Why can someone charge $100 or more an hour to listen to your problems in business casual but not in a bikini? Why is it if someone wants to spend their money on a car or trotting the globe we don’t go after those jezebels at Mercedes or the travel agency or chamber of commerce for preying on people? It’s a bit daffy and the defense that men are weak to sex is laughable in how badly it paints men. Offense to men like me even.

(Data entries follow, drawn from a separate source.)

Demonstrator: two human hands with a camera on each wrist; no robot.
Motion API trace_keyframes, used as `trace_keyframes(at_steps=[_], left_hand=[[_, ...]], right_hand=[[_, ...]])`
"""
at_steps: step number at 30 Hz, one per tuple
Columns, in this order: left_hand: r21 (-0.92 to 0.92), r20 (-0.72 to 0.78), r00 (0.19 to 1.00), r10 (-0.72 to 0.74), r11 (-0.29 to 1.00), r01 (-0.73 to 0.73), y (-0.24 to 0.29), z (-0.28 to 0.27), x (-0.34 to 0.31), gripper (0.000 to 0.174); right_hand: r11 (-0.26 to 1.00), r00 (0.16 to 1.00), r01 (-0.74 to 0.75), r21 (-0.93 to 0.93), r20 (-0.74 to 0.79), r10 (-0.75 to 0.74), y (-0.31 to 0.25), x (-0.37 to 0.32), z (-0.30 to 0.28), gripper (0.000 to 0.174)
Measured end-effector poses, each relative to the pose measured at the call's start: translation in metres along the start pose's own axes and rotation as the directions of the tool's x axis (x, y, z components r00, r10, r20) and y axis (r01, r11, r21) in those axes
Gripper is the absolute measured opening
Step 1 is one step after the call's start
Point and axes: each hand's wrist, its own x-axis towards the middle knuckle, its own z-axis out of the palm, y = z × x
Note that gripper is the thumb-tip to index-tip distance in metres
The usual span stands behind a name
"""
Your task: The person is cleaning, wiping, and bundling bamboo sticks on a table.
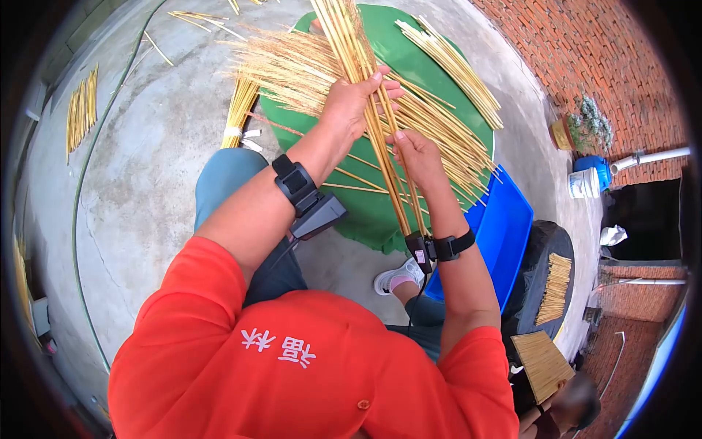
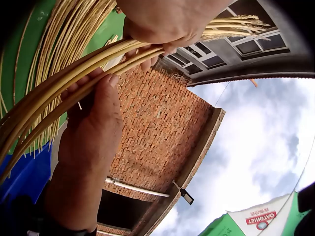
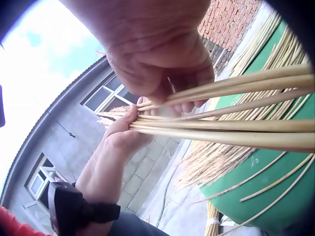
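My left hand (image 1: 351, 106) grips a slim bunch of long yellow stalks (image 1: 338, 29) with feathery heads at the far end. The bunch slants over a green-covered table (image 1: 380, 22). Nearer to me, my right hand (image 1: 418, 157) pinches stalks at the right side of that bunch between thumb and fingers. In the left wrist view, the right thumb (image 2: 112, 86) lies along the stalks. The right wrist view shows the held stalks spread into separate strands between the hands. Under them, a broad pile of similar stalks (image 1: 439, 128) lies on the table, its plumes to the left.
Paler stalks (image 1: 453, 69) lie on the table's far right. A tied upright bundle (image 1: 240, 106) stands at its left. Right of my legs is a blue tub (image 1: 504, 234), beside a dark stand bearing short stalks (image 1: 554, 289). Another person holds a stalk panel (image 1: 542, 358). A hose (image 1: 88, 168) crosses the floor.
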Motion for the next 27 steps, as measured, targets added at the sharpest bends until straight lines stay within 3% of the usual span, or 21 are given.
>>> trace_keyframes(at_steps=[2,3,12,15,18,20,21,24,26,27], left_hand=[[0.027,0.02,1.0,-0.006,1.0,0.005,0.003,0.001,0.0,0.031],[0.025,0.023,1.0,0.001,1.0,-0.002,0.004,0.002,0.001,0.031],[0.005,0.05,0.998,-0.044,0.999,0.044,0.002,0.0,-0.001,0.031],[0.043,0.066,0.996,-0.06,0.997,0.058,0.003,0.0,0.001,0.029],[0.029,0.073,0.99,-0.121,0.992,0.119,0.008,-0.005,0.008,0.026],[-0.021,0.096,0.993,-0.069,0.997,0.072,0.019,-0.01,0.013,0.025],[-0.021,0.096,0.992,-0.079,0.996,0.081,0.022,-0.011,0.013,0.025],[-0.048,0.074,0.995,-0.065,0.997,0.068,0.031,-0.012,0.015,0.025],[0.055,0.011,1.0,0.007,0.998,-0.008,0.035,-0.016,0.014,0.024],[0.146,0.076,0.996,0.047,0.988,-0.058,0.038,-0.04,0.03,0.023]], right_hand=[[0.989,0.987,0.147,-0.008,-0.062,-0.147,-0.002,0.003,0.006,0.026],[0.986,0.99,0.114,0.119,-0.091,-0.103,0.0,0.005,0.012,0.026],[0.987,0.982,0.133,0.089,-0.143,-0.12,-0.03,0.016,0.024,0.029],[0.995,0.991,0.073,-0.061,-0.105,-0.079,-0.033,0.023,0.019,0.027],[0.995,0.996,0.084,0.049,-0.037,-0.082,-0.03,0.017,0.019,0.035],[0.944,0.999,0.017,0.329,0.043,-0.033,-0.03,0.007,0.016,0.044],[0.957,0.993,-0.056,0.283,0.112,0.025,-0.025,0.004,0.01,0.052],[0.944,0.967,-0.185,0.273,0.221,0.126,0.003,-0.009,0.002,0.054],[0.949,0.94,-0.235,0.211,0.297,0.167,0.013,-0.019,-0.004,0.056],[0.943,0.949,-0.22,0.25,0.28,0.146,0.023,-0.023,-0.007,0.057]])
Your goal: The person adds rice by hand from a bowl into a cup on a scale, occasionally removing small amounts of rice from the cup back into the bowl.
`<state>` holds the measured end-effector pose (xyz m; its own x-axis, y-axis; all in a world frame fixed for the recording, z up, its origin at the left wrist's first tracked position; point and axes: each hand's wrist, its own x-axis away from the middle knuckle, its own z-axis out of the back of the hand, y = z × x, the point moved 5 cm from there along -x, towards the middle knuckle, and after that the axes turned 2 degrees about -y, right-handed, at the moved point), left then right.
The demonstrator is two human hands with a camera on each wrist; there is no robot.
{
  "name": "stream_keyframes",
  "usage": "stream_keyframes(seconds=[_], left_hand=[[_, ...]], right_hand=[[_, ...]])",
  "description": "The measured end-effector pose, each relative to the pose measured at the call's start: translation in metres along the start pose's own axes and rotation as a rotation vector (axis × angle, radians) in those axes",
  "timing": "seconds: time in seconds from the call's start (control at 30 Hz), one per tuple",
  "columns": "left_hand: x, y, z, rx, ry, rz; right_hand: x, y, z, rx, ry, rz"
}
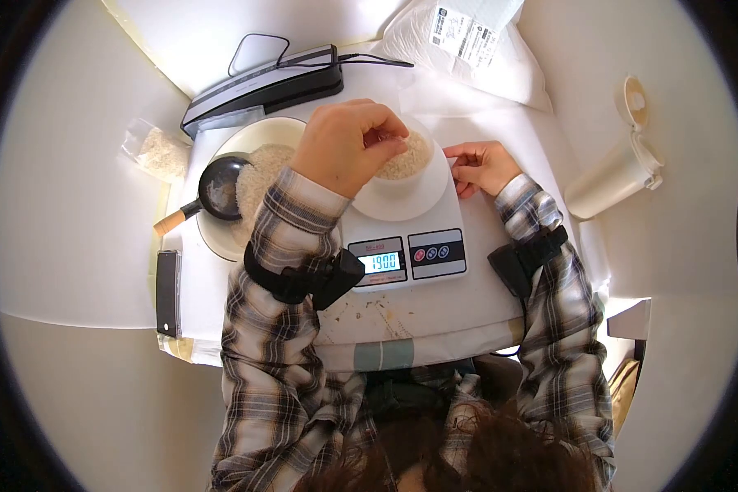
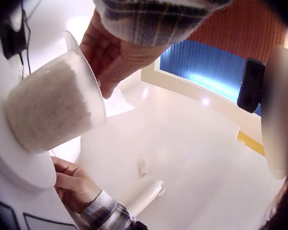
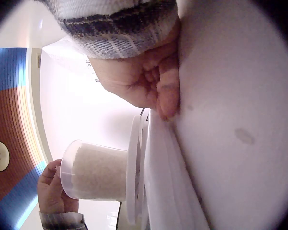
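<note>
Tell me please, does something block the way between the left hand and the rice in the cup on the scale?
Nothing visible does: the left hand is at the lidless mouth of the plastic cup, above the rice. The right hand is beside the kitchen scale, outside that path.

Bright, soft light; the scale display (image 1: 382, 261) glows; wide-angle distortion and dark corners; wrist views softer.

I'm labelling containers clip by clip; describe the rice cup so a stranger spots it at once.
On the white-covered table, find the kitchen scale with the lit display. On its round white platform stands a cup of rice. Unlike the wide cream bowl to its left in the head view, which also holds rice and a black pan, it is narrow with see-through walls.
</note>
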<state>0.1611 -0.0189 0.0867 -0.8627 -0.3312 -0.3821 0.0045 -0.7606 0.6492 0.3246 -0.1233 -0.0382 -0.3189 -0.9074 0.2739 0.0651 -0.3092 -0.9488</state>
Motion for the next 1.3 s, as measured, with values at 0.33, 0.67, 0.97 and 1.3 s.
stream_keyframes(seconds=[0.33, 0.67, 0.97, 1.3], left_hand=[[-0.001, -0.002, 0.000, -0.072, -0.021, -0.059], [0.001, -0.005, 0.000, 0.055, -0.049, 0.059], [0.001, -0.003, 0.000, -0.015, -0.060, 0.037], [0.001, -0.012, -0.003, 0.213, -0.040, 0.114]], right_hand=[[-0.001, 0.002, 0.000, 0.014, -0.012, -0.003], [-0.002, 0.002, 0.001, 0.016, -0.010, 0.012], [-0.001, 0.001, 0.001, -0.014, -0.001, 0.000], [0.000, 0.000, 0.000, -0.007, 0.000, -0.006]])
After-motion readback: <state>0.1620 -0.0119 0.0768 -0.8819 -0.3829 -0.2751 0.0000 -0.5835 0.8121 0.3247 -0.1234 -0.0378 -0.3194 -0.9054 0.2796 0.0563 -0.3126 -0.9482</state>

The idea that men cannot control ourselves and our urges is both an insult to our higher reasoning and ability to function as well as an insult to all those people who might find themselves victims of predatory or overly aggressive men. A Classic weapon, especially against women.
The social concept that a man is, at least in sex, little more than a violent animal who may take what he wants or push himself on you or react wildly if rejected and that is expected as one of the likely outcomes when around men. That if this man finds you attractive, he will likely behave unpredictably and possibly dangerously and aggressively because he just can’t control himself.